MISSISSIPPI: A ban was approved in 2004 with support from 86 percent of the voters, the highest percent among all the voter-approved bans in the U.S. There's no expectation it will be repealed except under a mandate from Congress or the U.S. Supreme Court.
MISSOURI: A ban was approved in 2004 with more than 70 percent support; there's been no effort to repeal it. The state Supreme Court is currently considering a legal challenge to a law that limits survivor benefits for deceased public safety officers to spouses who were in a "marriage between a man and a woman." The case was brought by the same-sex partner of a former Highway Patrol officer killed by a vehicle while investigating an accident.
MONTANA: Voters approved a ban in 2004; it's not under immediate threat. But gay-rights advocates believe that parts of the Supreme Court rulings could bolster their arguments in a case seeking domestic partnership recognition. In that lawsuit, gay couples are seeking inheritance, joint tax and other legal benefits.
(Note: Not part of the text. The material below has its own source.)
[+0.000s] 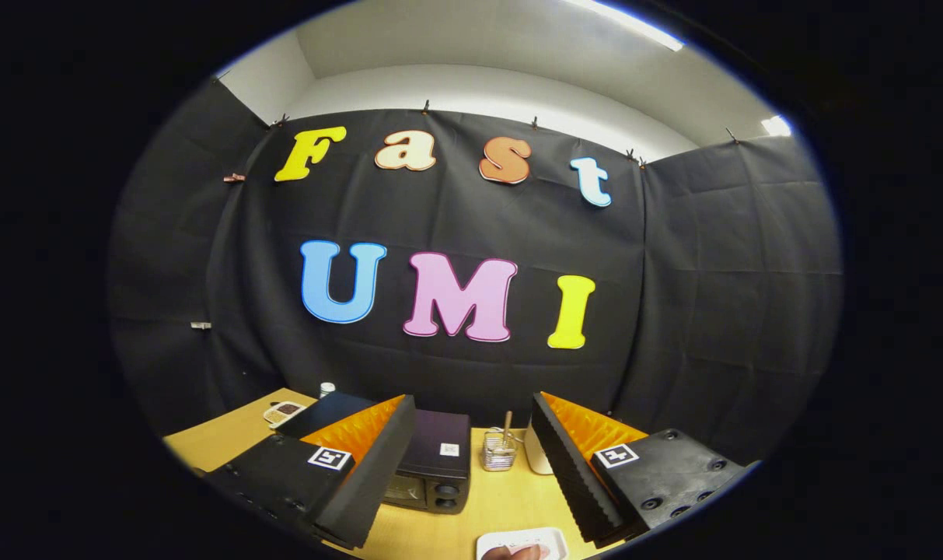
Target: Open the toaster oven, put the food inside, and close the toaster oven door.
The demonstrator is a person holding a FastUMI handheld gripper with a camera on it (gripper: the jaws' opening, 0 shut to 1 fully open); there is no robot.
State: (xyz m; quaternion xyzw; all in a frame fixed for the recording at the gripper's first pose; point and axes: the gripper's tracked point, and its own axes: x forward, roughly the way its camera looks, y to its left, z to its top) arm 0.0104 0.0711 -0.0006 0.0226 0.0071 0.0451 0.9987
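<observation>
A black toaster oven (432,467) stands on the wooden table (222,439) beyond my fingers, partly hidden behind the left finger; its door looks shut, with knobs on its right side. Close below, between the fingers, lies a white tray (522,543) holding a brownish piece of food (510,553), only partly in sight. My gripper (471,459) hovers above the table, open wide, with nothing between its fingers.
A clear glass jar with a stick in it (499,451) and a white container (537,455) stand right of the oven. Behind the oven at the left are a small white tray with dark contents (283,411), a small bottle (327,388) and a dark flat object (323,412).
</observation>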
NEBRASKA: Voters approved a constitutional gay-marriage ban in 2000. In light of the Supreme Court rulings, gay-rights activists are now looking at ways to challenge it. Doing so would likely require a citizen initiative and another statewide vote, though supporters aren't ruling out a lawsuit to challenge the amendment in federal court.
NEVADA: Although Nevada is among the 29 states with a constitutional ban, it also has a domestic partnership law providing extensive rights to same-sex couples. Legislators approved a resolution this year aimed at changing the constitution to allow same-sex marriage; it will need a second round of legislative approval in two years before going to a popular vote. Meanwhile, there's a case pending in federal court challenging the constitutionality of the ban.
NORTH CAROLINA: The most recent of the nation's gay-marriage bans was approved by North Carolina voters in May 2012. Gay-rights activists are looking at whether the Supreme Court rulings provide an opening to challenge it.
NORTH DAKOTA: A ban was approved by voters in 2004 with 73 percent support. The GOP-dominated Legislature also has voted repeatedly against gay-rights measures, including a bill in the last session to prohibit discrimination based on sexual orientation in housing, public services and the workplace.
OHIO: Voters approved a ban in November 2004 after an expensive ballot campaign that some analysts say boosted turnout among supporters of Republican President George W. Bush's re-election in the battleground state. The new Supreme Court rulings fueled the hopes of FreedomOhio, a coalition of gay marriage supporters that's working to overturn the ban in 2014.
OKLAHOMA: More than 75 percent of voters approved a gay-marriage ban in 2004. Repealing it would almost certainly have to be done through court challenges, since there appears to be little appetite in the Republican-led Legislature to embrace gay rights. Last session, the House voted 84-0 for a resolution to reaffirm marriage as a union between a man and a woman,
OREGON: Voters in this relatively liberal state approved a constitutional ban on same-sex marriage in 2004 with 57 percent support. It's now viewed as perhaps the most likely state to overturn such a ban; gay-rights activists and Democratic politicians are gearing up to place a repeal measure on the 2014 ballot.
SOUTH CAROLINA: In 2006, 78 percent of voters approved a constitutional ban. Little has changed since then. There were no bills introduced in the Legislature dealing with gay rights in 2013, and legislative leaders don't expect it to be an issue any time soon.
SOUTH DAKOTA: Gay marriage has been banned since the Legislature passed a law in 1996, and the prohibition was strengthened with a constitutional ban approved by voters in 2006. Activists say there are no current plans to ask voters to overturn it.
TENNESSEE: Voters approved a ban in 2006 with 81 percent support. It appears under no immediate threat.